So should CBS late night talk show host -- and Moonves employee -- David Letterman be getting flak for dating lower-ranking workers? Probably not, some workplace experts say.
"Boss-subordinate relationships happen every day," said workplace relationship author Stephanie Losee. "It only blows up when public people are involved."
Letterman's past relationships with staffers came to light last week when, on his show, he alleged that a CBS News producer tried to extort $2 million by threatening to go public with information on the host's workplace liasons.
The news spurred ribbing from Letterman's late-night comedy peers as well as disaproval from critics who contend that relationships between bosses and employees are wholly inappropriate. Indeed, they can point to a slew of prominent examples of when such relationships -- sometimes in the form of extramarital affairs -- went awry, including those of former Sen. John Edwards, Nevada Sen. John Ensign, former WellPoint CFO David Colby, former Boeing Chief Executive Harry C. Stonecipher and President Bill Clinton.
Losee, the co-author with Helaine Olsen of "Office Mate: Your Employee Handbook for Romance on the Job," said that while she generally recommends against supervisors pursuing romance with their underlings, "at the same time, we are in no position to tell people what to do with their hearts."
Why Some Office Romances Work
Losee said that, the horror stories involving politicians and other famous figures notwithstanding, boss-subordinate romances often end in marriage -- 44 percent, according to a 2003 survey by American Management Association. That's not surprising, given the amount of consideration that often preceeds such relationships, she said.
"The risk is so much greater and people do give it a lot more thought before they get into" such a relationship, she said.
The sparks behind these and other office romances, she said, are similar to those in other relationships: common interests -- in these cases, professional interests -- and close friendships.
"You get to know this person under fire. You see them when they're challenged. You see them deal with colleagues. You see them when they're exhausted on a Monday and (you see) what is the content of their character," she said.
You know a great deal about them "before you ever go on a date," she said. "That's old-fashioned, not skeezy."
Noteable office romances that have resulted in marriage include those of Bill and Melinda Gates, Les Moonves and Julie Chen and President Obama and first lady Michelle Obama.
Melinda Gates, then Melinda Ann French, maried Microsoft founder Bill Gates in 1994, seven years after she started working for Microsoft. The Obamas married in 1992, after Barack Obama worked as an intern for his future wife when she was an associate at a Chicago law firm. CBS Corp. CEO Moonves married CBS "Early Show" anchor Julie Chen in 2004.
Letterman himself can be included in the from-superior-to-spouse club: His wife, Regina Lasko, whom he married earlier this year, was once also a staffer on his show.
Experts say there are also plenty of boss-subordinate relationships that fizzle but avoid major workplace drama in the process.

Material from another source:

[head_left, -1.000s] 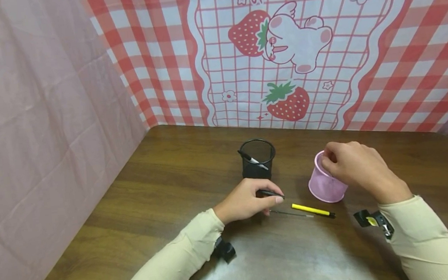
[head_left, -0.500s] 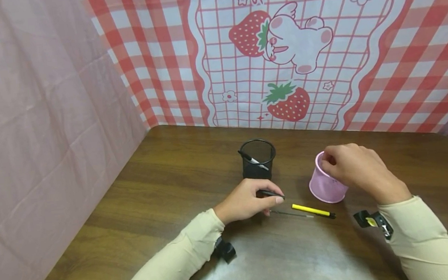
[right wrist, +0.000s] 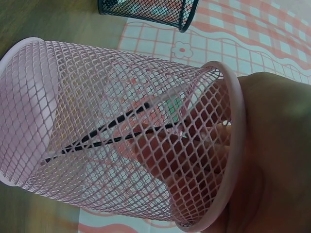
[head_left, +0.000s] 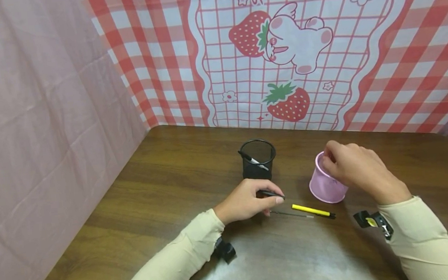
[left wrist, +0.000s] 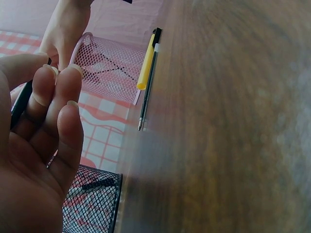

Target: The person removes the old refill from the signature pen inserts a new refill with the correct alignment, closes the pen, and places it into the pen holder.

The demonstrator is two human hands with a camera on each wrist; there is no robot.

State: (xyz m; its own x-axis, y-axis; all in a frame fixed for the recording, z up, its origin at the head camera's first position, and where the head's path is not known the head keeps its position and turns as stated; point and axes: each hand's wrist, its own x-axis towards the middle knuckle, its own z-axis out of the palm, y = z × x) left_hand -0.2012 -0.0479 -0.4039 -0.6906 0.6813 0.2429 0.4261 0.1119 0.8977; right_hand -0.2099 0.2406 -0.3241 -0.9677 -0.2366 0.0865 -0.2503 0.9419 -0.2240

"There have probably been more success stories than there are times when it went bad," said Sue Murphy, the manager of the National Human Resources Association in New Hampshire.
More Than One Office Romance Can Mean Trouble
Letterman's particular situation, of course, is far from ideal. He reportedly engaged in sexual affairs with staffers while also dating Lasko. On his show last night, the host acknowledged the pain he had caused Lasko, with whom he has a son.
"She has been horribly hurt by my behavior, and when something happens like that, if you hurt a person and it's your responsibility, you try to fix it," he said. "And at that point, there's only two things that can happen: either you're going to make some progress and get it fixed, or you're going to fall short and perhaps not get it fixed, so let me tell you folks, I got my work cut out for me."
The fact that Letterman dated more than one staffer also complicates matters, said Lisa J. Banks, a partner with the Washington, D.C., employment law firm Katz Marshall & Banks.
In an office in which a boss makes a habit of dating staff, other employees may "fear (they're) the next target," she said.
Other ways fellow employees may be affected by a boss-subordinate romance include the perceptions that the boss is favoring his or her romantic partner when it comes to work assignments or salary.
Sometimes such perceptions aren't unwarrranted. The National Human Resources Association's Murphy said that, at a previous job, she once had to fire two employees after one, a supervisor, falsified his girlfriend's timecard so she got paid for time she hadn't worked.
To avoid favoritism and the perception of favoritism, Murphy recommends that boss-subordinate couples should work to provide some distance between one another at the office.
Once they've determined that they're in a relationship for the long-haul, she said, it makes sense to disclose the relationship to a higher-ranking supervisor and request that one person be assigned to a different department so that one no longer has power over the other, she said.
Losee noted that some companies even ask dating employees to sign "love contracts" -- contracts where employees agree that their romantic relationships are consensual -- in an effort to shield themselves from sexual harassment complaints down the road.
No Sexual Harassment Complaints for Letterman
Banks said that in at least one sense, at least, Letterman's office romances could be considered successful because they didn't end in sexual harassment complaints.
There's been no suggestion that any of his relationships have been "unwelcome," she aid.
"People can criticize him for many things related to this, but it doesn't appear that sexual harassment is one of them," she said.